Targeted awareness of profiles of interest
Agents who move in sensitive zones or who occupy strategic functions must be specifically trained on Adint risk: which applications to avoid, how to disable unnecessary services, why a phone constantly on in certain zones becomes an advertising tracker accessible by a third state.
On the political and regulatory level:
Specific framework for data-brokers
Data-brokers must be removed from the regulatory blind spot and subject to specific regimes: transparency obligations on volumes and categories of data sold, prohibition of sales to certain types of clients (shell companies based in at-risk jurisdictions, identified intelligence service providers), independent audits.
Sovereignty clauses in public contracts
Public contracts involving advertising data flows (state communication campaigns, public digital service operators) must integrate clauses limiting transfers to actors subject to aggressive extraterritorial legislation, and prohibit resale to non-approved brokers.
Targeted international cooperation
A credible digital sovereignty policy requires cooperation with other exposed states to map Adint service providers, share compromise indicators ("advertising" IOCs) and, where appropriate, place certain actors on sanctions or export restriction lists.
A Paradigm Shift for National Security
Adint and the compromise of data-brokers mark a shift: the threat no longer comes only from core network equipment or critical software, but from an "auxiliary" data economy that was built without thinking of itself as an intelligence infrastructure.

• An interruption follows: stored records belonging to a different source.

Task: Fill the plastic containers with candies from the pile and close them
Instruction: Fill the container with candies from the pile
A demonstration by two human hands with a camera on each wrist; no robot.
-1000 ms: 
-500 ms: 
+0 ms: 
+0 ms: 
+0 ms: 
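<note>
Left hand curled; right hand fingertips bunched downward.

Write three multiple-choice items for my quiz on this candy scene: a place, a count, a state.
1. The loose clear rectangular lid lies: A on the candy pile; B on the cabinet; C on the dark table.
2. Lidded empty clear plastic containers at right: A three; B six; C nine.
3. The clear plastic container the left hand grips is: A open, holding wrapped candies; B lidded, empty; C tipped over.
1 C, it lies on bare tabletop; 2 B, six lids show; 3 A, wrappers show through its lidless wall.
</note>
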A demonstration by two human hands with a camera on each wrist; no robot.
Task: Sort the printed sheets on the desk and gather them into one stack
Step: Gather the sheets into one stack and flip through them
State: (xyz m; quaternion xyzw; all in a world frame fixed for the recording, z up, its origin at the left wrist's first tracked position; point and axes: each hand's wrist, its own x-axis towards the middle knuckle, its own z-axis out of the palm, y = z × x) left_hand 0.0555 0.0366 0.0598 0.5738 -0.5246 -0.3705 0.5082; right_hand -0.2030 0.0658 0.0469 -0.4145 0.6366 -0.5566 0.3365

For a CIO, a CISO, a political decision-maker, the conclusion is simple:
- treat the advertising chain and data-brokers as a strategic exposure surface on the same level as telecom suppliers, cloud hyperscalers or equipment manufacturers;
- consider advertising geolocation as national security data when it concerns agents or critical infrastructures;
- integrate Adint risk into doctrines, training, security audits and diplomatic arbitrations.

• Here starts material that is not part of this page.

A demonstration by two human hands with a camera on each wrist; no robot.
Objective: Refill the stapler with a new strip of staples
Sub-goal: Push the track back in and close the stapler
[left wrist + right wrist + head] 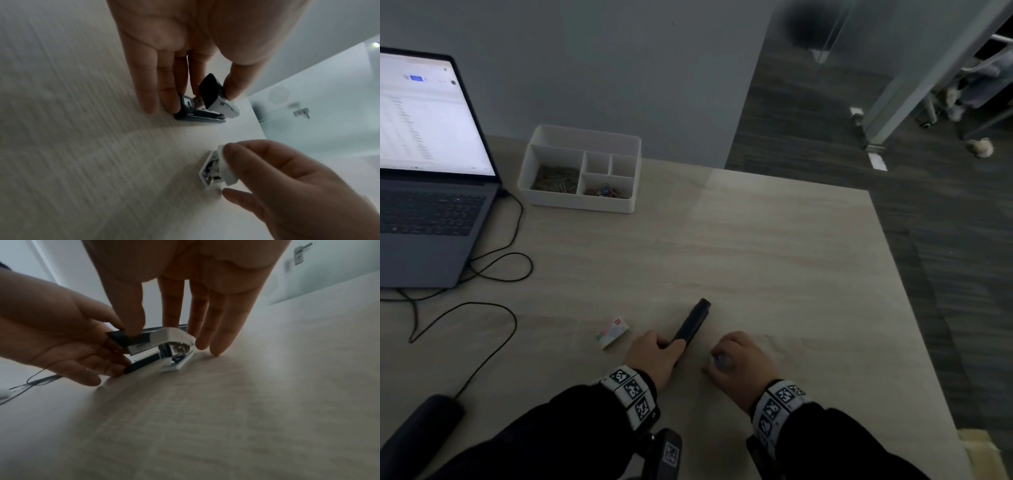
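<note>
A black stapler point(693, 320) with a white rear end point(176, 335) lies slanted on the pale wooden table point(774, 257). My left hand point(657, 353) pinches its black end point(208, 91) between thumb and fingers. My right hand point(736, 359) is just to the right. In the left wrist view its fingers and thumb hold a white hinged end point(216, 168) with metal inside. In the right wrist view its thumb presses on top of the stapler and its other fingertips point(216, 350) touch the table behind the white end. A small white staple box point(613, 331) lies left of my left hand.
An open laptop point(431, 171) stands at the far left, with black cables point(496, 267) looping over the table. A white divided organiser point(582, 204) holding clips and pins sits behind. The table's right edge point(914, 308) drops to dark carpet. A dark rounded object point(421, 425) is at the lower left.
</note>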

As long as sensitive personnel terminals continue to feed global advertising marketplaces without control, the best data protection laws will remain largely theoretical. Mastering the adtech chain and regaining control over data-brokers cease to be purely "digital" subjects: they are now questions of sovereignty, counter-interference and, for certain states, protection of the life and freedom of their most exposed citizens.